[What to work on] Copy exactly the stretch of data below from the line with "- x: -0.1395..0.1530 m" through the line with "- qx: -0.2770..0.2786", including both of those lines.

-- Dataset section follows --

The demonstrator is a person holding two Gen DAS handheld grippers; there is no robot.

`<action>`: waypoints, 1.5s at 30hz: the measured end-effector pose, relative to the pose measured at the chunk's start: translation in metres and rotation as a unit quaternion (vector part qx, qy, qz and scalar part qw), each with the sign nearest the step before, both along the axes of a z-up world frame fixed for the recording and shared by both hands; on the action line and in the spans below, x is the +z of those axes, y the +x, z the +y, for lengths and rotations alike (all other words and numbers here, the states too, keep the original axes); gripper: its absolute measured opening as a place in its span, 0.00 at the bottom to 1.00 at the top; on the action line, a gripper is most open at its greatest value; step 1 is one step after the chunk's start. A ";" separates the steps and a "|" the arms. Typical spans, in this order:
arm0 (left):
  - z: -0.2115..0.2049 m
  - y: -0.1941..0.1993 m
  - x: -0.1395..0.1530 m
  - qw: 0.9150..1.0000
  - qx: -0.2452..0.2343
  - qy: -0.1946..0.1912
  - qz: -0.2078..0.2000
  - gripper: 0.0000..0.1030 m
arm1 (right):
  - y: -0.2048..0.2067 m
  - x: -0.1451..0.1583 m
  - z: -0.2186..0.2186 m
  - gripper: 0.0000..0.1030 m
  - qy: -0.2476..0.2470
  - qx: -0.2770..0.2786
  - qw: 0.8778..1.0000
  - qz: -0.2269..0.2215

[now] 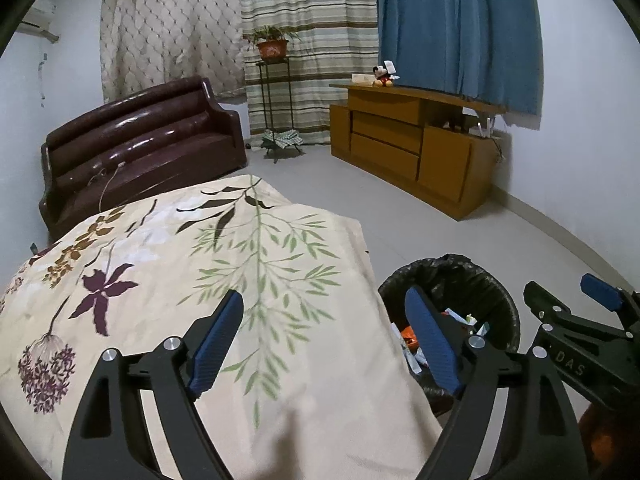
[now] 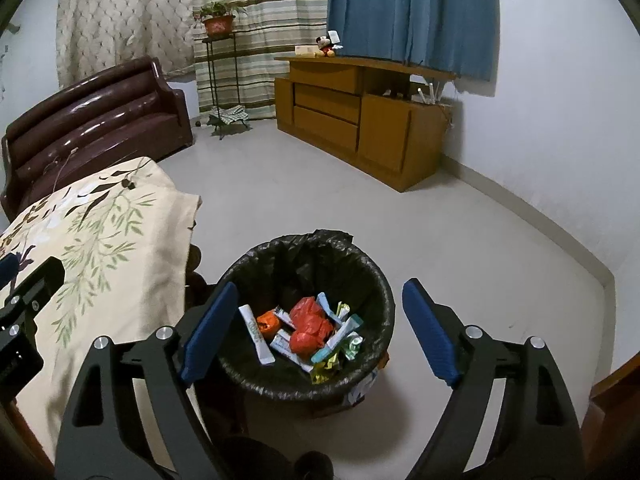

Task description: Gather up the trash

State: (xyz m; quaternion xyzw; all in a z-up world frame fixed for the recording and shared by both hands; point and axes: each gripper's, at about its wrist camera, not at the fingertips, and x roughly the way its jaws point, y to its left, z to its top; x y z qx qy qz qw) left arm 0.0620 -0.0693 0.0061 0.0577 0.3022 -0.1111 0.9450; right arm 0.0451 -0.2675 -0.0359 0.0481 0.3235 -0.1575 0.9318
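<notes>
A round bin with a black liner [image 2: 372,280] stands on the floor beside the table; it also shows in the left wrist view [image 1: 480,280]. Inside lie several wrappers and sachets, among them a crumpled red wrapper [image 2: 308,324] and a white sachet [image 2: 256,334]. My right gripper [image 2: 320,316] is open and empty, just above the bin's near rim. My left gripper [image 1: 326,328] is open and empty over the floral tablecloth [image 1: 200,280] at the table's right edge. The right gripper shows at the right of the left wrist view [image 1: 576,300].
The table with the cloth [image 2: 100,240] lies left of the bin. A dark brown sofa [image 1: 140,140] stands behind the table. A wooden cabinet [image 2: 360,120] stands along the far wall, a plant stand [image 2: 220,60] beside it. Pale floor [image 2: 460,240] surrounds the bin.
</notes>
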 end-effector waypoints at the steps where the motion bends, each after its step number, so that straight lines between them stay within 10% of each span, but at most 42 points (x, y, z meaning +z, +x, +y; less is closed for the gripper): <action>1: 0.002 -0.003 0.001 1.000 0.001 -0.002 -0.001 0.78 | -0.002 0.001 0.001 0.81 -0.002 0.000 1.000 -0.001; 45: 0.029 -0.040 0.012 1.000 0.009 -0.009 -0.023 0.80 | -0.038 0.022 0.033 0.86 -0.010 0.017 0.999 -0.038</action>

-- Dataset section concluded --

[Output of the task]
  - x: -0.1395..0.1530 m
  - qw: 0.9150..1.0000
  - qx: -0.2452..0.2343
  - qy: -0.1946..0.1912
  - qz: -0.2078..0.2000
  - gripper: 0.0000..0.1030 m
arm1 (right):
  - y: -0.2048..0.2067 m
  - x: -0.1451..0.1583 m
  - z: -0.2186..0.2186 m
  - gripper: 0.0000..0.1030 m
  - qy: -0.2476..0.2470
  - qx: -0.2770..0.2786

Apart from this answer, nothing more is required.